The answer should consist solely of the lines from the first one below through the line containing "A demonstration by", copied exactly.

[Extracted records]
[Start of Attachment]
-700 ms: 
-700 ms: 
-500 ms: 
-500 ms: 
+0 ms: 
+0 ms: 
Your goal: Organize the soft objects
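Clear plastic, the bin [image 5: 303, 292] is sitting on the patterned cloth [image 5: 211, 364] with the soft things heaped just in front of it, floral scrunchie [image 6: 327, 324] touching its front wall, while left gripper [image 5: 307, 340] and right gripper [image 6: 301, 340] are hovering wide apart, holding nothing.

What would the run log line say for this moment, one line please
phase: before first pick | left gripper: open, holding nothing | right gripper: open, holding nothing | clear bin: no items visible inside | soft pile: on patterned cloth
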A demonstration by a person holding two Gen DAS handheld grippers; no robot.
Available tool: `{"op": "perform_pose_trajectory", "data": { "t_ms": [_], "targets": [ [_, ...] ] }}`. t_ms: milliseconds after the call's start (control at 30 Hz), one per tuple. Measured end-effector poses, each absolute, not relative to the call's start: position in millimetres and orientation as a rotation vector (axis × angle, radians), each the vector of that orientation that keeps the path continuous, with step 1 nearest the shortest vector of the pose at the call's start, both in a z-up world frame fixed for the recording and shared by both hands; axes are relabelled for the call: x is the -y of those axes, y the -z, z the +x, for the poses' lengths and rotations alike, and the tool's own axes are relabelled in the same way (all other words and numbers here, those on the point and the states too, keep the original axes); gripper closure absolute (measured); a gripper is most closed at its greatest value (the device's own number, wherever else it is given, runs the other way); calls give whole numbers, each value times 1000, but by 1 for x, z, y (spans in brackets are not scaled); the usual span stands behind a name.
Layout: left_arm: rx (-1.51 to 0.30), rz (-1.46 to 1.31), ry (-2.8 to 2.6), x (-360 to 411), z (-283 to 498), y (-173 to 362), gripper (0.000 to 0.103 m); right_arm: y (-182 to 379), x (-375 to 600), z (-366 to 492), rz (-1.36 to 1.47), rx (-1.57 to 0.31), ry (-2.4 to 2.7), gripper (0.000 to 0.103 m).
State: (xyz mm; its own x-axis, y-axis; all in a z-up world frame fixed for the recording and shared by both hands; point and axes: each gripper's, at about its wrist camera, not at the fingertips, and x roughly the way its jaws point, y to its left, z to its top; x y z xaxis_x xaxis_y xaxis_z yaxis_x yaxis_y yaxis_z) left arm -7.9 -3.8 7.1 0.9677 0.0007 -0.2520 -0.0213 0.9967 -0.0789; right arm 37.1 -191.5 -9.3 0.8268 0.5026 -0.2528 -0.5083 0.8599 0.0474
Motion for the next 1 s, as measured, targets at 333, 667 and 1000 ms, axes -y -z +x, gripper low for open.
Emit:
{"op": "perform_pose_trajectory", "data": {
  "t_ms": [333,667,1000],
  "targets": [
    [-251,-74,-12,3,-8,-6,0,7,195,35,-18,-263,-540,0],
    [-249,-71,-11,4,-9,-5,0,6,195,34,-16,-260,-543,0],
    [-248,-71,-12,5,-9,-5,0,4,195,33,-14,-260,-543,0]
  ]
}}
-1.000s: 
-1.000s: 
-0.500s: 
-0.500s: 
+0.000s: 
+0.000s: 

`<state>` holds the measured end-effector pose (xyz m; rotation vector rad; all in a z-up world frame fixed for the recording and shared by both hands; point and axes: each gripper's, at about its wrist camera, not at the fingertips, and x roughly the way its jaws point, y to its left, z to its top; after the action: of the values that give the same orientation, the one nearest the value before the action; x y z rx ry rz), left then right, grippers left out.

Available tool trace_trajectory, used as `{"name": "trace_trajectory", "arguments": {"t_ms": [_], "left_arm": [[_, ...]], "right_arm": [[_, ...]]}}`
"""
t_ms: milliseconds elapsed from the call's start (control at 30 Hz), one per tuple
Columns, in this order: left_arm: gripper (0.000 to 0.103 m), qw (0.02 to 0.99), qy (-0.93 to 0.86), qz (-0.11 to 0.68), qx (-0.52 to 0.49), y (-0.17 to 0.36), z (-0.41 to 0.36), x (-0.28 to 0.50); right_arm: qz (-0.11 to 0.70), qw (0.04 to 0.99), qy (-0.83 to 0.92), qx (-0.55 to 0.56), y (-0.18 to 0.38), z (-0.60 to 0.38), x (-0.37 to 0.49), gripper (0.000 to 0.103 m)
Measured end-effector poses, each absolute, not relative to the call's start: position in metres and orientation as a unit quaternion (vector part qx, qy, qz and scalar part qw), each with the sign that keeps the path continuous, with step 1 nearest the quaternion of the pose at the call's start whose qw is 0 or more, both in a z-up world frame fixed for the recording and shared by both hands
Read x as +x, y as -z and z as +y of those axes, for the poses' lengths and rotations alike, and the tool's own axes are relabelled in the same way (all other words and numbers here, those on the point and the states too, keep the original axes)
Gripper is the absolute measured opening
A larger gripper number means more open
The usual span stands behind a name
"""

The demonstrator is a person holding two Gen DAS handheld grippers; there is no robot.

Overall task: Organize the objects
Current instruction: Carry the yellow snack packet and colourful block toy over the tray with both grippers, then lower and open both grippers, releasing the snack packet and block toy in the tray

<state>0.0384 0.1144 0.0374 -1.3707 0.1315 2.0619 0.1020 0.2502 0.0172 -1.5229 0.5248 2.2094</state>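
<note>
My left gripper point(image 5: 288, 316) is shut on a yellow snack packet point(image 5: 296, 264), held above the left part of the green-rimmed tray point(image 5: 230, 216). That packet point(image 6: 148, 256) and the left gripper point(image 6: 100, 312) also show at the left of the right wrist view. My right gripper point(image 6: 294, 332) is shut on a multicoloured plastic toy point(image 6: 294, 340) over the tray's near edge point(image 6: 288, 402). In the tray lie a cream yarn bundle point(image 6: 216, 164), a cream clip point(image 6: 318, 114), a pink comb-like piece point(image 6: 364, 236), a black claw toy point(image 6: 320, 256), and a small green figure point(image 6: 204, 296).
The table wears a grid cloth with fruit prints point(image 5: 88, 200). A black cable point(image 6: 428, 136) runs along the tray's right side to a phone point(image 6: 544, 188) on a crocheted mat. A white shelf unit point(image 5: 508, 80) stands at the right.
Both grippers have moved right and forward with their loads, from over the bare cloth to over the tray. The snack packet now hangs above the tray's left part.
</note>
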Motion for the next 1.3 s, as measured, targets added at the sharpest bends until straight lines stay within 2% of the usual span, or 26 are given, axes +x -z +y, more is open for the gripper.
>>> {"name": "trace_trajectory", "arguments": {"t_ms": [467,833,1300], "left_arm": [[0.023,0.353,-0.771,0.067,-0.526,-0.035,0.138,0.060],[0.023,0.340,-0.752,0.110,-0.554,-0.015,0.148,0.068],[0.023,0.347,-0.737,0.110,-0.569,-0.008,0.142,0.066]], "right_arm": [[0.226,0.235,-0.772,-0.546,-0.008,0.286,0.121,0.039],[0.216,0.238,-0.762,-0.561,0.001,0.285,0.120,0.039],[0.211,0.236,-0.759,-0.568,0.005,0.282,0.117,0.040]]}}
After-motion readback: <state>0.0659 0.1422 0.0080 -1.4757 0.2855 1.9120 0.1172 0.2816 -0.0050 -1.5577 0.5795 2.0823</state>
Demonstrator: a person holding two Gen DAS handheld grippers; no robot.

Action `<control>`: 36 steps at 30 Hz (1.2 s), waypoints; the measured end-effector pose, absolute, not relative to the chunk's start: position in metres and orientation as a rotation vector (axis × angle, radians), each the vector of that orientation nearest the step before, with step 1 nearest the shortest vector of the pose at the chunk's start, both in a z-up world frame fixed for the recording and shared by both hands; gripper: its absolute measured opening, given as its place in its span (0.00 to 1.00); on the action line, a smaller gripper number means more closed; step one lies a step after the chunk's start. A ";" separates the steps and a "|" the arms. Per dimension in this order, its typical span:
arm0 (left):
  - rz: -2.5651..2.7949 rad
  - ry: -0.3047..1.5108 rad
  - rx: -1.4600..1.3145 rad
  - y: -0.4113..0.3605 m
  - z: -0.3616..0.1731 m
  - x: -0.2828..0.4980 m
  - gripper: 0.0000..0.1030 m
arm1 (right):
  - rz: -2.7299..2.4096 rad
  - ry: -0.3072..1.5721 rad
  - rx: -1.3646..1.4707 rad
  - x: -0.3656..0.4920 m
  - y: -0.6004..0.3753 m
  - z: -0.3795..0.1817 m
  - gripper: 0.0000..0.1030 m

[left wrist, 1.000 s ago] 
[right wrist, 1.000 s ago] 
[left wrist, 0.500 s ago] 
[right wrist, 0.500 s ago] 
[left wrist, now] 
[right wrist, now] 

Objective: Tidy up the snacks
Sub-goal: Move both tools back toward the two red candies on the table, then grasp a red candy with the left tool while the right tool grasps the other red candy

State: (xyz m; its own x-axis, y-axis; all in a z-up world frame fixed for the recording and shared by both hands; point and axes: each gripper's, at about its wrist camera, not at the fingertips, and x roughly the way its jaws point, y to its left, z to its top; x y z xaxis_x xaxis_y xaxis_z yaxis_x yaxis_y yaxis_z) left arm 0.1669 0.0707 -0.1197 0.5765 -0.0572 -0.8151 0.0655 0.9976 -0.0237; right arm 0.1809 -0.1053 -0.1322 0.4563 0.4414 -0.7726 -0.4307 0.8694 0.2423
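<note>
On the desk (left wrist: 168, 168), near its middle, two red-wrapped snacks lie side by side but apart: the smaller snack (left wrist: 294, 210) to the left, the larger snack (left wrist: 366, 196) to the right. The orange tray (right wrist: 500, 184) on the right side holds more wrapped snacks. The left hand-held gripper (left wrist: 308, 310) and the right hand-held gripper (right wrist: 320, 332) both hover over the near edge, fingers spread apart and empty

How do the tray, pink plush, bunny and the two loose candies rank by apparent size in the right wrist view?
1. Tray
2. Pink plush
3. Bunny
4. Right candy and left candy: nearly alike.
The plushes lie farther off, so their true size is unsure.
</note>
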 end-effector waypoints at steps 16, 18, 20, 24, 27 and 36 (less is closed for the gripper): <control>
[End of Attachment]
__Task output__
-700 ms: 
-700 ms: 
-500 ms: 
-500 ms: 
+0 ms: 
+0 ms: 
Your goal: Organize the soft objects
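Clear plastic, the bin [image 5: 303, 292] is sitting on the patterned cloth [image 5: 211, 364] with the soft things heaped just in front of it, floral scrunchie [image 6: 327, 324] touching its front wall, while left gripper [image 5: 307, 340] and right gripper [image 6: 301, 340] are hovering wide apart, holding nothing.

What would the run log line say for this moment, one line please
phase: before first pick | left gripper: open, holding nothing | right gripper: open, holding nothing | clear bin: no items visible inside | soft pile: on patterned cloth
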A demonstration by a person holding two Gen DAS handheld grippers; no robot.

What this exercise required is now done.